**HOW TO COMPLETE THIS TASK:**
Retype exactly what appears below from the line containing "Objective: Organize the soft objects" down to the line containing "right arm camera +", keeping both end lines. Do not include pictures.

Records from a data collection:
——————————
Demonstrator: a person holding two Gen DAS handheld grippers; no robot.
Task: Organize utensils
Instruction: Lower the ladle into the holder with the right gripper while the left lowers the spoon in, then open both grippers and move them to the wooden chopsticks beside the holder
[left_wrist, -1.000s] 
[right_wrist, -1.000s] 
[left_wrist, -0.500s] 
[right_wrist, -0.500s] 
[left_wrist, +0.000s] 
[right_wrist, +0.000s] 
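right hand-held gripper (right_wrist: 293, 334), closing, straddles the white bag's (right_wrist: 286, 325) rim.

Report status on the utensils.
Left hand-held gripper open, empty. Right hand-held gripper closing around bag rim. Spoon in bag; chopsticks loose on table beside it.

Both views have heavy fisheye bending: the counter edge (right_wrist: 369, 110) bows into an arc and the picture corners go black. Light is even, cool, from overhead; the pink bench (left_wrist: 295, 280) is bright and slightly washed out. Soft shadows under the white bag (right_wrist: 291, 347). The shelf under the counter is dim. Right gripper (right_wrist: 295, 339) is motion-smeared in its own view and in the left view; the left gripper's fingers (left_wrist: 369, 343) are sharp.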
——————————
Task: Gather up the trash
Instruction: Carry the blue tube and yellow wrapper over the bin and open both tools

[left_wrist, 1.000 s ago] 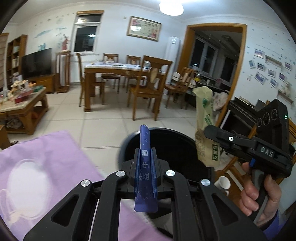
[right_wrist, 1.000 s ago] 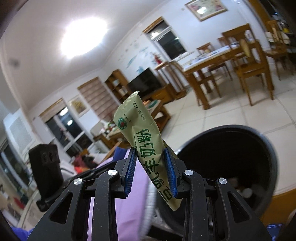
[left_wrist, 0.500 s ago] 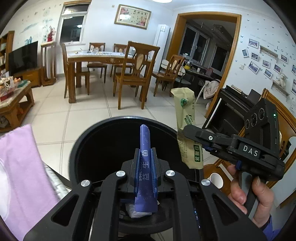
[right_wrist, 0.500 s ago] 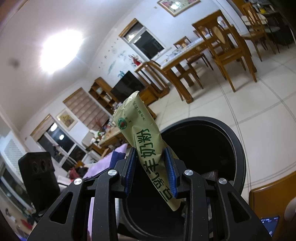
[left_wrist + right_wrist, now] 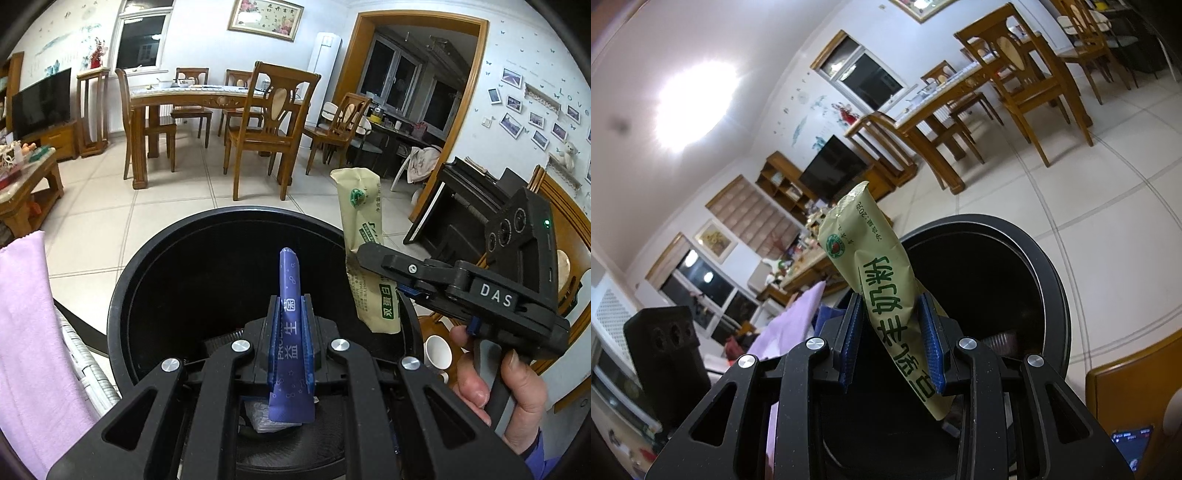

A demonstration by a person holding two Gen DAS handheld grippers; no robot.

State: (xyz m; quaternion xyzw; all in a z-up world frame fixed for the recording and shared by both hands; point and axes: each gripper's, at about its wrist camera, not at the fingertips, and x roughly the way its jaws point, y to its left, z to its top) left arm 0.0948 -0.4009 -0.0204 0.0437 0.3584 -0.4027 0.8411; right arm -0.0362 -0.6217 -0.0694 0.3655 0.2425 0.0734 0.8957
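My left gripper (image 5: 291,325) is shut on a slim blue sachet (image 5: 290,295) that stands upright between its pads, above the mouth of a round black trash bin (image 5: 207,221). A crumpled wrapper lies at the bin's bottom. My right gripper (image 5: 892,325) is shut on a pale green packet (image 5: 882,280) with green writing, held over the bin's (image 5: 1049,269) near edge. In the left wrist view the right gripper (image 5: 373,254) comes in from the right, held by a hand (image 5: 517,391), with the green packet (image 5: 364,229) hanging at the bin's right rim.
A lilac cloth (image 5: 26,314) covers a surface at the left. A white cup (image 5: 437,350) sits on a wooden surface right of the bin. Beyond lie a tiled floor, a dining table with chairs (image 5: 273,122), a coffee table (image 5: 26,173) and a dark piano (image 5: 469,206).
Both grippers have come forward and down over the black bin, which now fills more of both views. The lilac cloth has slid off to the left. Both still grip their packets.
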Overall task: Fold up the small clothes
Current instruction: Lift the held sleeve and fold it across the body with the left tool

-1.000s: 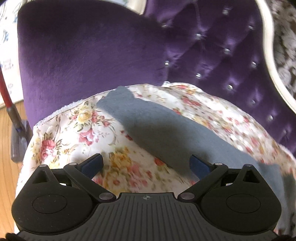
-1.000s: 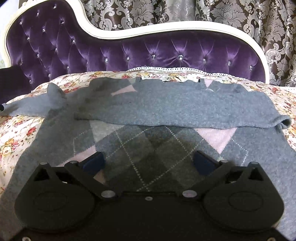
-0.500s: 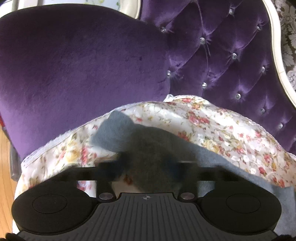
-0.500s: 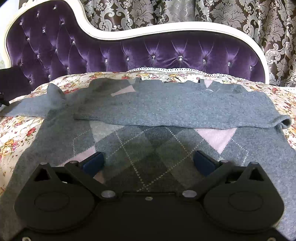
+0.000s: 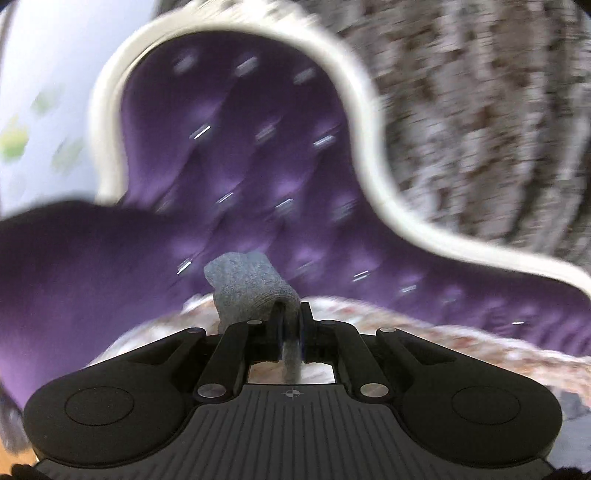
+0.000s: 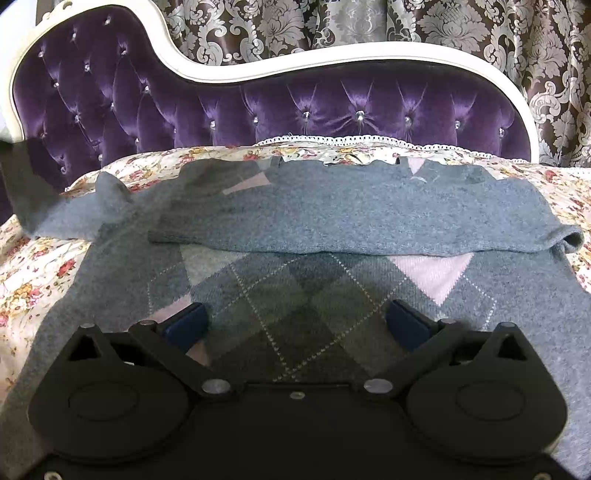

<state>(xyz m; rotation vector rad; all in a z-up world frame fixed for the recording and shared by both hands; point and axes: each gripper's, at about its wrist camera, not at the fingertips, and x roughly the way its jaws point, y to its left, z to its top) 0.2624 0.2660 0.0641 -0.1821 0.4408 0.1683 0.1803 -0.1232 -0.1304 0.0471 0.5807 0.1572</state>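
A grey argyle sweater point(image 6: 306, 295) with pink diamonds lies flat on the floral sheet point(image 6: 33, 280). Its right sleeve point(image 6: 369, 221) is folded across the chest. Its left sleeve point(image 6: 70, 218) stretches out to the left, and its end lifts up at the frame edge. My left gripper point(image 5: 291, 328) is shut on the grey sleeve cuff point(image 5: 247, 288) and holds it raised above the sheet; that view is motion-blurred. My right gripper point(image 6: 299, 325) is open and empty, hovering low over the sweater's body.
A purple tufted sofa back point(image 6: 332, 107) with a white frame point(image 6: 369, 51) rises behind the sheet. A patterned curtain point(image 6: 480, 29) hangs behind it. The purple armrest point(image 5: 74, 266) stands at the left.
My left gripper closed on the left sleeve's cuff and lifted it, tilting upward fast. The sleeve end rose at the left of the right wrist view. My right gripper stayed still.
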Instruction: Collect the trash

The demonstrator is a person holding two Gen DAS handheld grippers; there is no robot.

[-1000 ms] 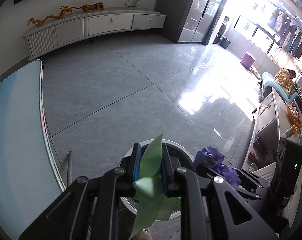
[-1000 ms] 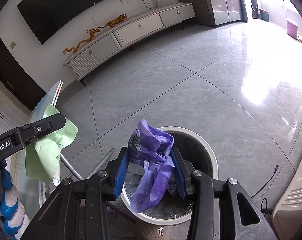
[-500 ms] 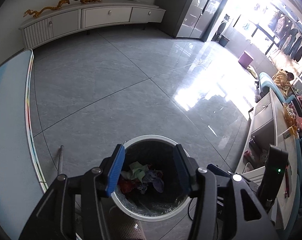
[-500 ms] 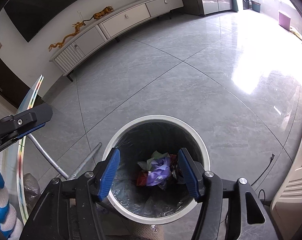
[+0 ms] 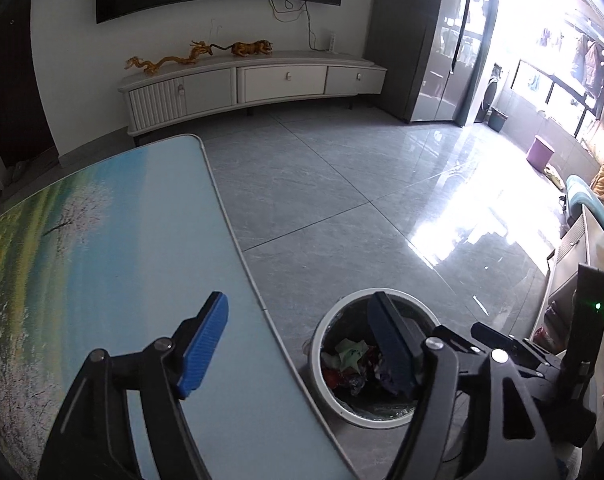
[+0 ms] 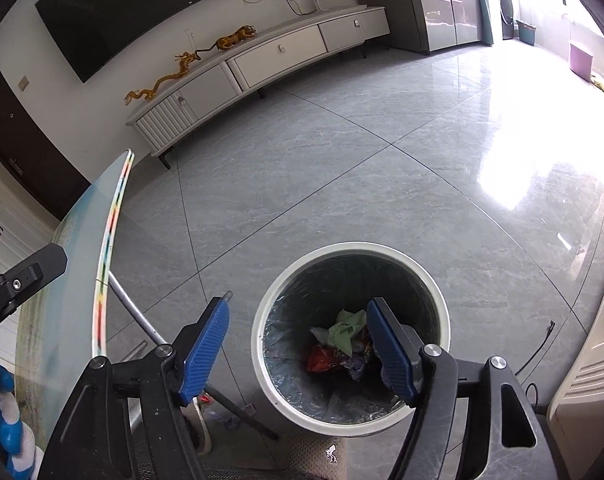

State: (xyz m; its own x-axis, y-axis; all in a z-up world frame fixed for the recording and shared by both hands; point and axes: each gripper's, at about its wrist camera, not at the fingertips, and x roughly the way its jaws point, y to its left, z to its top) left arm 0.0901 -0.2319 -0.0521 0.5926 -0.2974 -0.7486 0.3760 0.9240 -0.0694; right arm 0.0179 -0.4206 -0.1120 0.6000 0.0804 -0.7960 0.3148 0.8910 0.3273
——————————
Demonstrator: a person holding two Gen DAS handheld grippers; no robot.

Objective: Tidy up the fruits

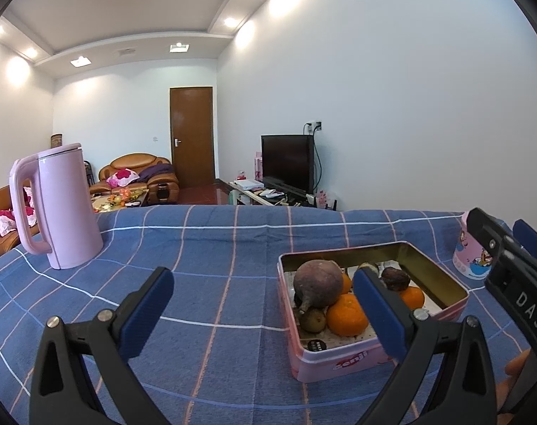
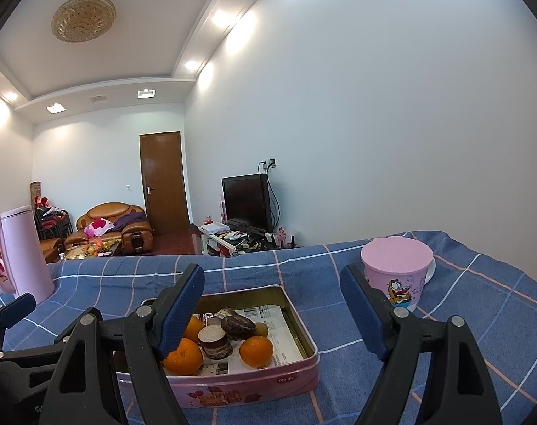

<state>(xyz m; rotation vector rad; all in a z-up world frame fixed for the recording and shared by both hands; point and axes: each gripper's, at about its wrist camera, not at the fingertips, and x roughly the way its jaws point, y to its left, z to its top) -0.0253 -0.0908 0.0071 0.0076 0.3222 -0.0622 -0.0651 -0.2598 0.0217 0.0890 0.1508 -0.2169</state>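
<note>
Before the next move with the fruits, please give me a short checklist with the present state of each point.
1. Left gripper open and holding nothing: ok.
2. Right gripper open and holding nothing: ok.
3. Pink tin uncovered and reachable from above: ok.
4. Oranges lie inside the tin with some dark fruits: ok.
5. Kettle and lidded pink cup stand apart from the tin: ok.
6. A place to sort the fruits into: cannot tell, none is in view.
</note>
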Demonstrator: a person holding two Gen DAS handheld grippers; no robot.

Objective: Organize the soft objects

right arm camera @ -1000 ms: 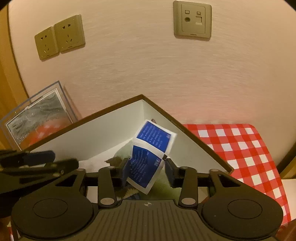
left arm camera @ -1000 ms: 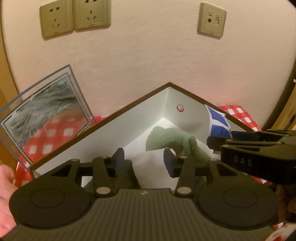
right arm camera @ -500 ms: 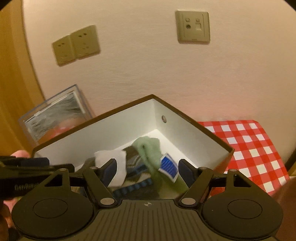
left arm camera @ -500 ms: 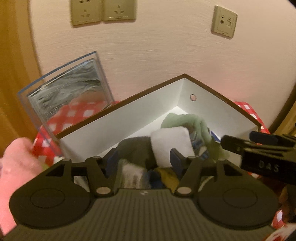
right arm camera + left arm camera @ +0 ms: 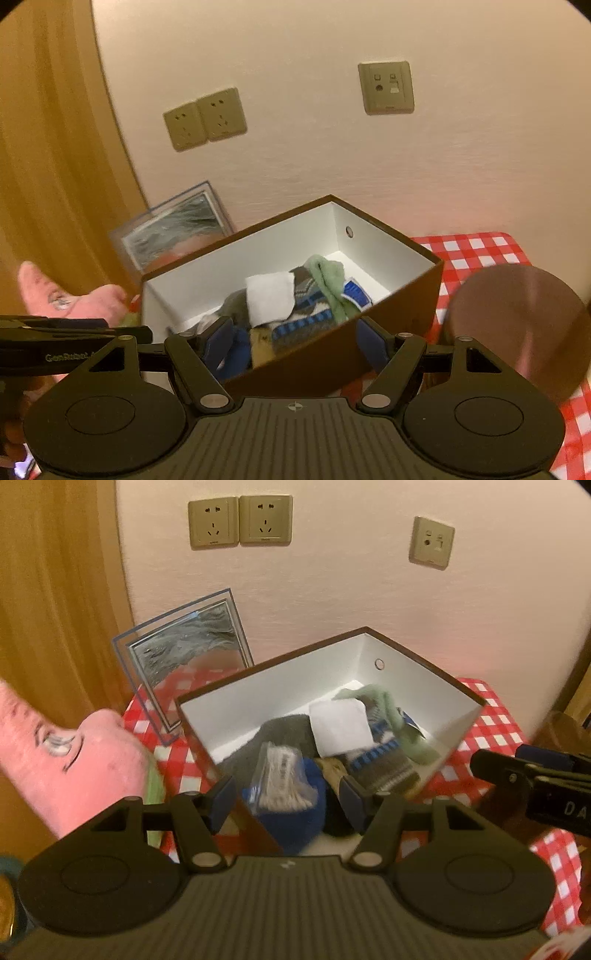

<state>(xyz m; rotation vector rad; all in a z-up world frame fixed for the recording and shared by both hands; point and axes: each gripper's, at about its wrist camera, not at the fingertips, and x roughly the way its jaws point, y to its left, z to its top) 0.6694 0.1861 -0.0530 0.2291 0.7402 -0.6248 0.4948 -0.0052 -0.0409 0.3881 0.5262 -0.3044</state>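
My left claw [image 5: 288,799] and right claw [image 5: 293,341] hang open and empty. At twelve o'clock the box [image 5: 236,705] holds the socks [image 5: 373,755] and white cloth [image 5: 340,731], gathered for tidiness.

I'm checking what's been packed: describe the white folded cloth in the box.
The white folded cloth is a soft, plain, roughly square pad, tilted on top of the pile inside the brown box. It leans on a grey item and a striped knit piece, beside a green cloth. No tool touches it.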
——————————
**OUTPUT BELOW:**
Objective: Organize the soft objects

right arm camera @ -1000 ms: 
left arm camera @ -1000 ms: 
right arm camera @ -500 ms: 
left arm camera @ -500 ms: 
right arm camera + left arm camera @ +0 ms: 

No further output is given for this exercise.